++++ Data ++++

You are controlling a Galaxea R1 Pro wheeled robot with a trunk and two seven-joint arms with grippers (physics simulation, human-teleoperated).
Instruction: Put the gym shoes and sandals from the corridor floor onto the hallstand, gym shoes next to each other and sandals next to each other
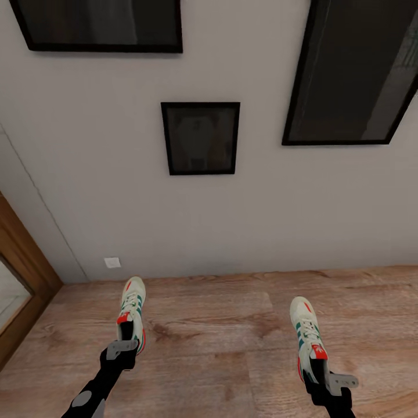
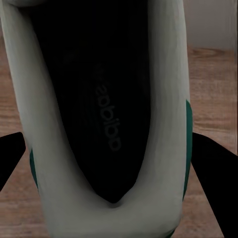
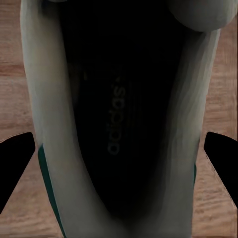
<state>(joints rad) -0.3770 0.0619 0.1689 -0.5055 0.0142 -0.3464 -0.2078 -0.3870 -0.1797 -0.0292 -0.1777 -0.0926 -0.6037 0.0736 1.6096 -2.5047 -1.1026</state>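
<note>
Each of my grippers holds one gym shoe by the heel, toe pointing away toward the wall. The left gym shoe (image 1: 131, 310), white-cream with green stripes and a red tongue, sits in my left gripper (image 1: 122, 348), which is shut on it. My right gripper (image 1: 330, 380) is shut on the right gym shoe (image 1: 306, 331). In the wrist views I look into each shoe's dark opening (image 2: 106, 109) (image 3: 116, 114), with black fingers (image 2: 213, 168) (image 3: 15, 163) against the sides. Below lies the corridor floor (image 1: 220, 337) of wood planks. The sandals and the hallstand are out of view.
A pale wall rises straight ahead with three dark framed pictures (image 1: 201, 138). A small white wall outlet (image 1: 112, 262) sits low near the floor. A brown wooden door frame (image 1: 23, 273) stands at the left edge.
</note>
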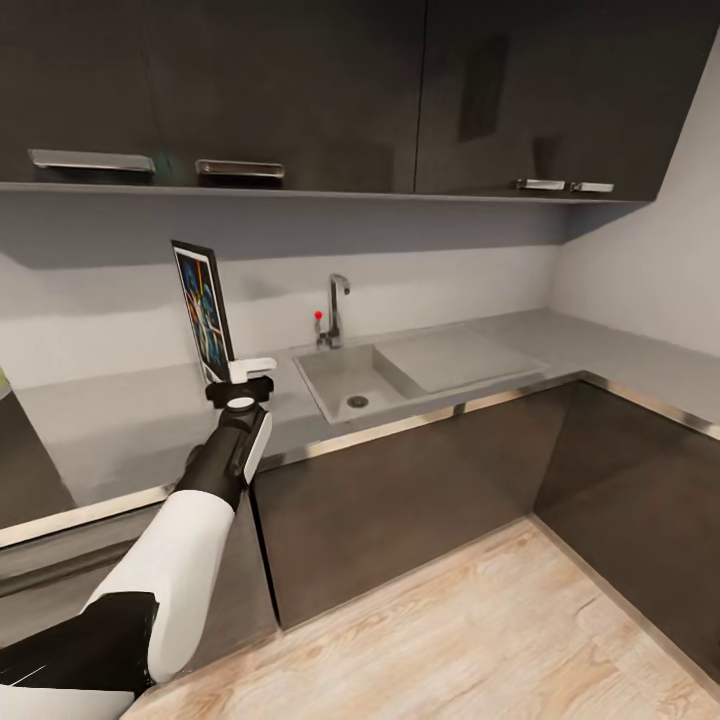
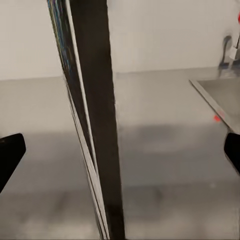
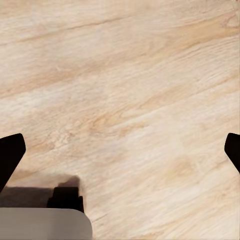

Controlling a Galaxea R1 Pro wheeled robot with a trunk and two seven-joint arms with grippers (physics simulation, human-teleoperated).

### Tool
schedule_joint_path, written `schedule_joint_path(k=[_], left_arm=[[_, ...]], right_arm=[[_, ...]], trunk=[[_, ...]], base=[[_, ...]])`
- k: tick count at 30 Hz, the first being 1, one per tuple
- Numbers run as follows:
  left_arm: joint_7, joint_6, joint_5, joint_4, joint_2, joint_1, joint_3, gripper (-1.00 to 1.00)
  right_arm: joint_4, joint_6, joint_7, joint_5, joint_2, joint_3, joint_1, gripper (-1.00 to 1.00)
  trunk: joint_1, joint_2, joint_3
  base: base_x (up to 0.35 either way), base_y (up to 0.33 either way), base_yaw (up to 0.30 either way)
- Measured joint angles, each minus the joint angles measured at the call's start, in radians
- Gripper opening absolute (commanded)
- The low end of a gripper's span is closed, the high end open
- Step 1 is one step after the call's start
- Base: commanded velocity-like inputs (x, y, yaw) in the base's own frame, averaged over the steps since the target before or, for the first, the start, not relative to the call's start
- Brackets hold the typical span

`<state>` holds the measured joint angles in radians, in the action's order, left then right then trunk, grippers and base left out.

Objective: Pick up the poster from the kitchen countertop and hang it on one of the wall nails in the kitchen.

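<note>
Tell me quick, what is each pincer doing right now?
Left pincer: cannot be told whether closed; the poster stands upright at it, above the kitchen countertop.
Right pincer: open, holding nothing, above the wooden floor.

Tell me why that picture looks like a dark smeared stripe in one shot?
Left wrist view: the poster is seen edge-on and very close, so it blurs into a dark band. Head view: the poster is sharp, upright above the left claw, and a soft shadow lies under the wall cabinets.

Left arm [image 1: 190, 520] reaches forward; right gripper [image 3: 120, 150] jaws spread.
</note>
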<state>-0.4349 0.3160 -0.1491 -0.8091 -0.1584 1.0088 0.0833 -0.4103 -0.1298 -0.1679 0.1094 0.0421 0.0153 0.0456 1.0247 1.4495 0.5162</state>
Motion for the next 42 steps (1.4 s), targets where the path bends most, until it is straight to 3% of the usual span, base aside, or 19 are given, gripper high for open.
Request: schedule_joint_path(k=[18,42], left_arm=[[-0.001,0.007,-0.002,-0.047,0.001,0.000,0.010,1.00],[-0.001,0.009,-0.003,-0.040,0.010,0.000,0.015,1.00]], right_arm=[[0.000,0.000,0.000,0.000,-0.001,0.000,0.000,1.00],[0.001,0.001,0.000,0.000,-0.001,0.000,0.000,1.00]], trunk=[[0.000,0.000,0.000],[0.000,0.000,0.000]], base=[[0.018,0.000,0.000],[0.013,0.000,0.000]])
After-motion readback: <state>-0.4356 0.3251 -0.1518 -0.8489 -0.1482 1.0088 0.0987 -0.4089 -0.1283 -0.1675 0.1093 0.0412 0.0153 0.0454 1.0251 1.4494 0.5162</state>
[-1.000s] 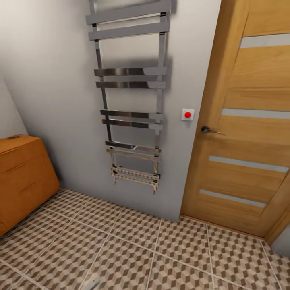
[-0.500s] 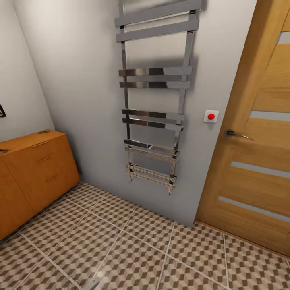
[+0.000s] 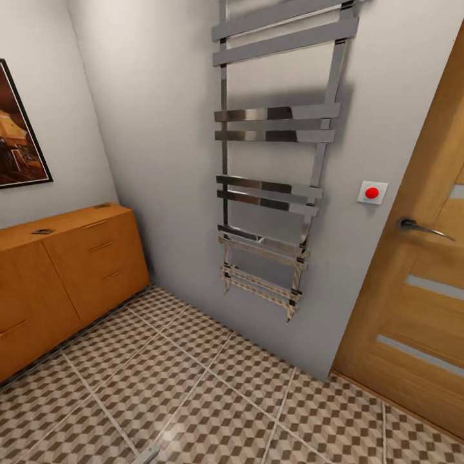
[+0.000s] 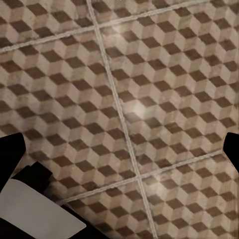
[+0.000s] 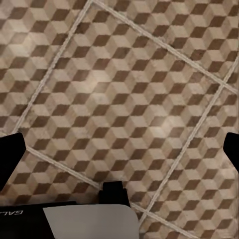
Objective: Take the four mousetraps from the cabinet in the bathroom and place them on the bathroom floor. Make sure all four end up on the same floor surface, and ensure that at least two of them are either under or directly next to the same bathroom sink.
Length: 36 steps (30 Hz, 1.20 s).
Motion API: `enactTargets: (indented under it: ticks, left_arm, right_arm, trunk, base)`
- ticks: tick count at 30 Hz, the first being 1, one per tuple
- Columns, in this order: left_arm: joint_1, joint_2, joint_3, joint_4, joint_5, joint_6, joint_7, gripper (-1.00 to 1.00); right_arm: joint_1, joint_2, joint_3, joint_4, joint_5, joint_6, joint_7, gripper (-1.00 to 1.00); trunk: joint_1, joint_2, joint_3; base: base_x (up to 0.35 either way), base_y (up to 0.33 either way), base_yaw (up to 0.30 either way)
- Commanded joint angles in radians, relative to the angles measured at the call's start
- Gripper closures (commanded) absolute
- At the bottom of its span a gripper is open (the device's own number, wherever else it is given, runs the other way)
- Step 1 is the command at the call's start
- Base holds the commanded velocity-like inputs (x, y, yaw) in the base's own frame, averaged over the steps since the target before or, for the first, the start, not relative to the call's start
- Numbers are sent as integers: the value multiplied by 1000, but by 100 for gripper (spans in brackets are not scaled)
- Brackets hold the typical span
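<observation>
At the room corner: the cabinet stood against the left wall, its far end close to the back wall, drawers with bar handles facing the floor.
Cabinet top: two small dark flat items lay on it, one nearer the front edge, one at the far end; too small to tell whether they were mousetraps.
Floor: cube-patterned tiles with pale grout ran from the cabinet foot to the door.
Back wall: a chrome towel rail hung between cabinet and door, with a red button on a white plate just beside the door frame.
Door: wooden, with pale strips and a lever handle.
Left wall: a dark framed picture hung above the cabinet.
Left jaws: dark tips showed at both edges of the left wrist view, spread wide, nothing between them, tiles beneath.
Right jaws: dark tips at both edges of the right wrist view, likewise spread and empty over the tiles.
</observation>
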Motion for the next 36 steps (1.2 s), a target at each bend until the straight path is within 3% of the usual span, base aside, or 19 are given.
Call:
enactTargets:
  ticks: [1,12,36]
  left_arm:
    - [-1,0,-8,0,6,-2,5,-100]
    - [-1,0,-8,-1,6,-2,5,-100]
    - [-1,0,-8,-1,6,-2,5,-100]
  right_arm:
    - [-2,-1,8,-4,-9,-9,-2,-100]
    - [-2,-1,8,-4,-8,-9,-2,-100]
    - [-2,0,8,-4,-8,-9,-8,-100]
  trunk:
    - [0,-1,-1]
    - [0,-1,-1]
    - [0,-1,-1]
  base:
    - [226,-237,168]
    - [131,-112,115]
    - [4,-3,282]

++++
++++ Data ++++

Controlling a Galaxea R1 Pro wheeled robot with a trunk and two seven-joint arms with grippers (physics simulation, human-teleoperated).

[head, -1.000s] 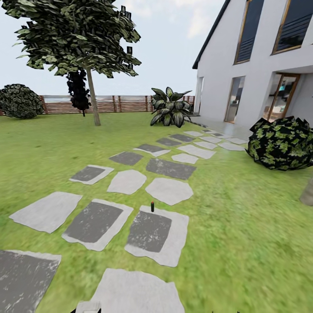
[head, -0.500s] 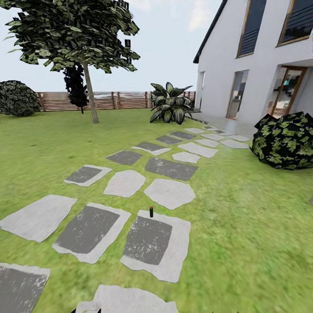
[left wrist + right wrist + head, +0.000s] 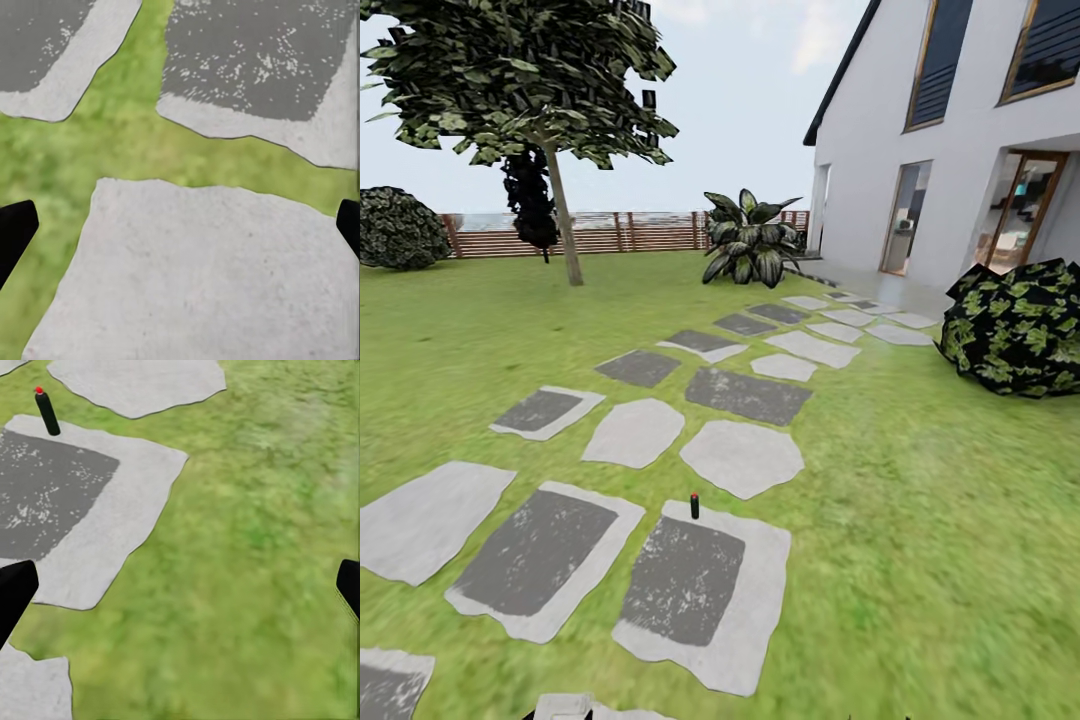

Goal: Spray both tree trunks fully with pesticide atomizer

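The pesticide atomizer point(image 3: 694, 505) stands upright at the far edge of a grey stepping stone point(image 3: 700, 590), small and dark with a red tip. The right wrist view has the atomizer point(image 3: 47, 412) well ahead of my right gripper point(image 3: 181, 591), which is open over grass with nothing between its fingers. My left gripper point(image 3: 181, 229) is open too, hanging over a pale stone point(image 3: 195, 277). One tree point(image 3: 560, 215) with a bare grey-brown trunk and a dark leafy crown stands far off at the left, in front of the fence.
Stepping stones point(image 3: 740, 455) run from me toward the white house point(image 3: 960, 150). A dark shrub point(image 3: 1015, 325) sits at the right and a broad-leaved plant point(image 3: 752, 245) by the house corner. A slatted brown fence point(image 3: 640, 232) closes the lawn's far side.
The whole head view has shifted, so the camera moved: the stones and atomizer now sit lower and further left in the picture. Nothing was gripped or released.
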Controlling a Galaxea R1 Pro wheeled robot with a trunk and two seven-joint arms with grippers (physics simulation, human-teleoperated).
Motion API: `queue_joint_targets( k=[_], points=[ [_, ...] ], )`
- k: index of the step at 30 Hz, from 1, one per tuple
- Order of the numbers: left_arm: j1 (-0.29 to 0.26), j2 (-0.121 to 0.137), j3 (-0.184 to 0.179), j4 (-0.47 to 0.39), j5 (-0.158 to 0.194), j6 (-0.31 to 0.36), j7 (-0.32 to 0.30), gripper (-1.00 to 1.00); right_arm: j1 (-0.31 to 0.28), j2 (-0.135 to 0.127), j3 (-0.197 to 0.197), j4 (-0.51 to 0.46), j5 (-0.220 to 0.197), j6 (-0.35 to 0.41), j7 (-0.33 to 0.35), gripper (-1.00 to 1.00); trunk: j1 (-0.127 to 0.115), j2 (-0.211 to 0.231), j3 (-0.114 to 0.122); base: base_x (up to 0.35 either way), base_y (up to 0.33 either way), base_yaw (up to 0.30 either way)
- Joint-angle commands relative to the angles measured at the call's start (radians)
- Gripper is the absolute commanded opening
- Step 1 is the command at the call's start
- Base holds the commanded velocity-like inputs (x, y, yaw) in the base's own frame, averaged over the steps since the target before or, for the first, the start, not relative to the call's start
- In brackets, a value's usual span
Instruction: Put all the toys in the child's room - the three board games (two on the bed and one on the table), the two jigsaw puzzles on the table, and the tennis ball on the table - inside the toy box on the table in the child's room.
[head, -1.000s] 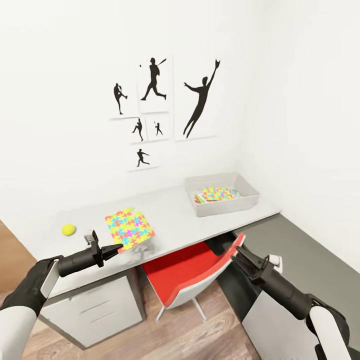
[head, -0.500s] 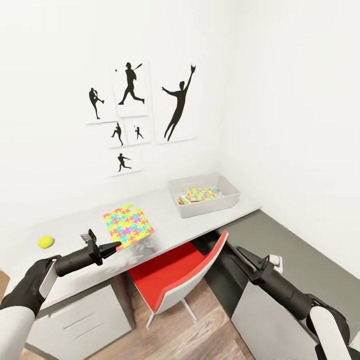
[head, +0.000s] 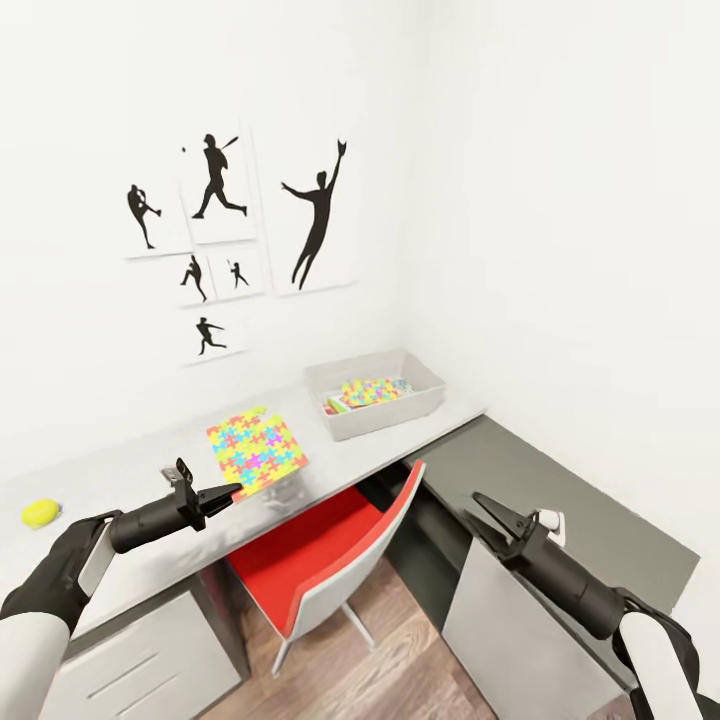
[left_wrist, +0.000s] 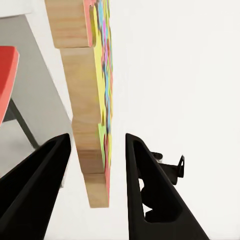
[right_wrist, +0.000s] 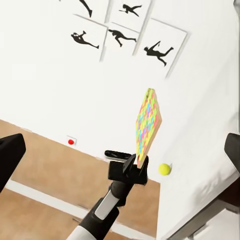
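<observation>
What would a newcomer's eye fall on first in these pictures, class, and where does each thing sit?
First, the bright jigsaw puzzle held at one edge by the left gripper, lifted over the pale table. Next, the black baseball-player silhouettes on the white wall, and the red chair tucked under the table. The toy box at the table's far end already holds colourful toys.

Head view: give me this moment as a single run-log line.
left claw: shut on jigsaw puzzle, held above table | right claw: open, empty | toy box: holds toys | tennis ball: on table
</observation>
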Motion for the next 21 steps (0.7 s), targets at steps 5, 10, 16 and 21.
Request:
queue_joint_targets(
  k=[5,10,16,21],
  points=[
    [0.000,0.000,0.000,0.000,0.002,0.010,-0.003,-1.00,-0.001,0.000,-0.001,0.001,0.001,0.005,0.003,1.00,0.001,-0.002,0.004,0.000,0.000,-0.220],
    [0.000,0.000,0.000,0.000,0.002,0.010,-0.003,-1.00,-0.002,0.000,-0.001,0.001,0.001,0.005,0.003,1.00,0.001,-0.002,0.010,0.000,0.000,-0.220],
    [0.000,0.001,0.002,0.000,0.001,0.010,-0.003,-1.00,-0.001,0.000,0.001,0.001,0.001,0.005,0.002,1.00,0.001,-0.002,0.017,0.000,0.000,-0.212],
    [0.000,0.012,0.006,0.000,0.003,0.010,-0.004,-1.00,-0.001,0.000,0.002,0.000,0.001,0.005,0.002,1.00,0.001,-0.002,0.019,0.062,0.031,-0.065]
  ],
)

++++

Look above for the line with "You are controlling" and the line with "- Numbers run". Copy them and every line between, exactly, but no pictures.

• **Answer to this problem**
You are controlling a Galaxea R1 Pro wheeled robot with a trunk and two seven-joint arms with grippers (physics simulation, human-teleoperated).
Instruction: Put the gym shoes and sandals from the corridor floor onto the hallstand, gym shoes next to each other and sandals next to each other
<state>(joints rad) -0.3770 0.0619 0.1689 -0.5055 0.0142 -0.3464 -0.2078 -0.3870 -0.1797 -0.0292 -0.1777 -0.0926 -0.6037 0.0736 1.6096 -2.5047 -1.1026</state>
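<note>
Each of my grippers holds one gym shoe by the heel, toe pointing away toward the wall. The left gym shoe (image 1: 131, 310), white-cream with green stripes and a red tongue, sits in my left gripper (image 1: 122, 348), which is shut on it. My right gripper (image 1: 330, 380) is shut on the right gym shoe (image 1: 306, 331). In the wrist views I look into each shoe's dark opening (image 2: 106, 109) (image 3: 116, 114), with black fingers (image 2: 213, 168) (image 3: 15, 163) against the sides. Below lies the corridor floor (image 1: 220, 337) of wood planks. The sandals and the hallstand are out of view.
A pale wall rises straight ahead with three dark framed pictures (image 1: 201, 138). A small white wall outlet (image 1: 112, 262) sits low near the floor. A brown wooden door frame (image 1: 23, 273) stands at the left edge.
</note>
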
Controlling a Galaxea R1 Pro wheeled robot with a trunk and two seven-joint arms with grippers (physics simulation, human-teleoperated).

### Tool
schedule_joint_path, written `schedule_joint_path(k=[_], left_arm=[[_, ...]], right_arm=[[_, ...]], trunk=[[_, ...]], base=[[_, ...]])`
- k: tick count at 30 Hz, the first being 1, one per tuple
- Numbers run as follows:

Nothing more is needed for this answer.